Required work:
Please give all of the data again, character for character, and drop the pictures.

Supplied material:
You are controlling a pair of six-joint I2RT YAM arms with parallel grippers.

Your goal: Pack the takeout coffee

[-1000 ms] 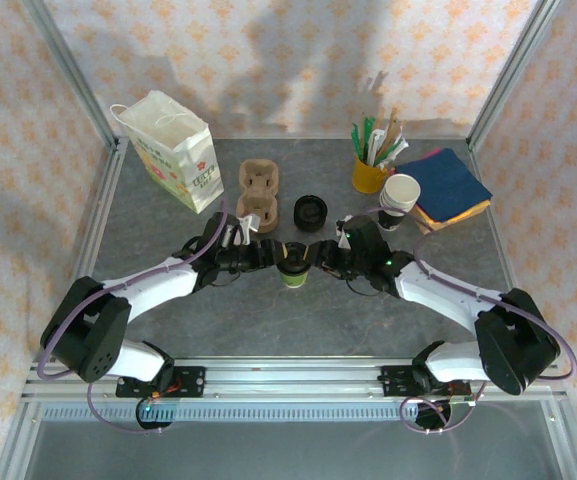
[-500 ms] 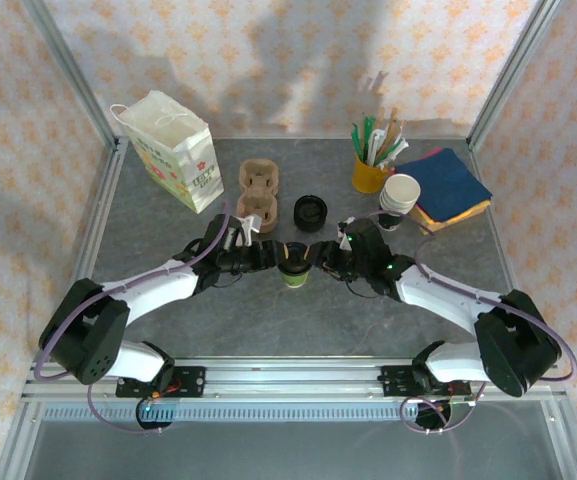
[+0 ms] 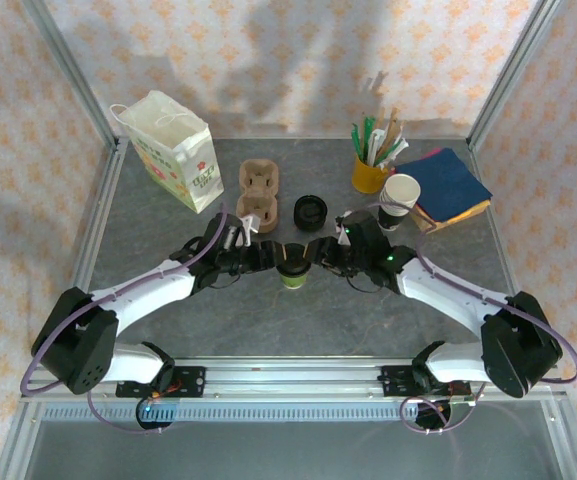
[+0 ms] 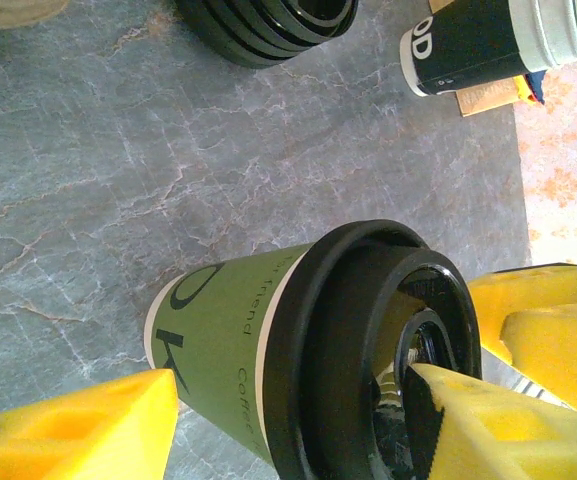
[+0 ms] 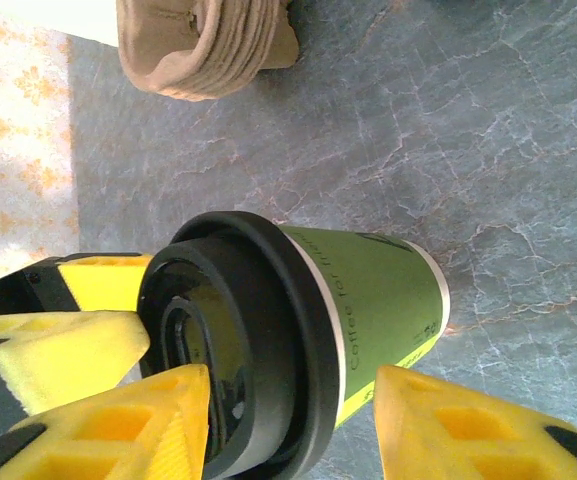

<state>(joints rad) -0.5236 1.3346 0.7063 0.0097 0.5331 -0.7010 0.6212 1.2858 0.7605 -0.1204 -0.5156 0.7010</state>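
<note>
The takeout coffee [image 3: 293, 268], a green paper cup with a black lid, stands upright mid-table. My left gripper [image 3: 272, 258] reaches it from the left and my right gripper [image 3: 318, 257] from the right. In the left wrist view the coffee [image 4: 228, 350] sits between the open left gripper [image 4: 288, 385]; one yellow finger lies over the lid's top, the other stands apart beside the base. In the right wrist view the coffee [image 5: 368, 300] shows the same way inside the open right gripper [image 5: 293, 375]. Whether a finger touches the lid I cannot tell.
A white paper bag [image 3: 176, 150] stands at the back left. A brown cup carrier [image 3: 258, 195] and a stack of black lids [image 3: 310, 211] lie just behind the coffee. A yellow cup of sticks [image 3: 371, 172], stacked white cups [image 3: 400, 195] and blue napkins [image 3: 450, 183] sit back right.
Both arms have shifted only slightly, the right wrist edging toward the back. The coffee has stayed in place and the jaws hold about the same width.
</note>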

Response to the task:
You are controlling a pair of six-joint I2RT YAM arms with parallel grippers.

Your goal: Pack the takeout coffee

[-1000 ms] 
[-500 ms] 
[+0 ms] 
[+0 ms] 
[+0 ms] 

<state>(joints rad) -0.5236 1.3346 0.7063 0.0097 0.5331 -0.7010 0.6212 1.2858 0.7605 -0.1204 -0.5156 0.7010</state>
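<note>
The takeout coffee [image 3: 293, 268], a green paper cup with a black lid, stands upright mid-table. My left gripper [image 3: 272, 258] reaches it from the left and my right gripper [image 3: 318, 257] from the right. In the left wrist view the coffee [image 4: 228, 350] sits between the open left gripper [image 4: 288, 385]; one yellow finger lies over the lid's top, the other stands apart beside the base. In the right wrist view the coffee [image 5: 368, 300] shows the same way inside the open right gripper [image 5: 293, 375]. Whether a finger touches the lid I cannot tell.
A white paper bag [image 3: 176, 150] stands at the back left. A brown cup carrier [image 3: 258, 195] and a stack of black lids [image 3: 310, 211] lie just behind the coffee. A yellow cup of sticks [image 3: 371, 172], stacked white cups [image 3: 400, 195] and blue napkins [image 3: 450, 183] sit back right.
Both arms have shifted only slightly, the right wrist edging toward the back. The coffee has stayed in place and the jaws hold about the same width.
</note>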

The complete answer has been given.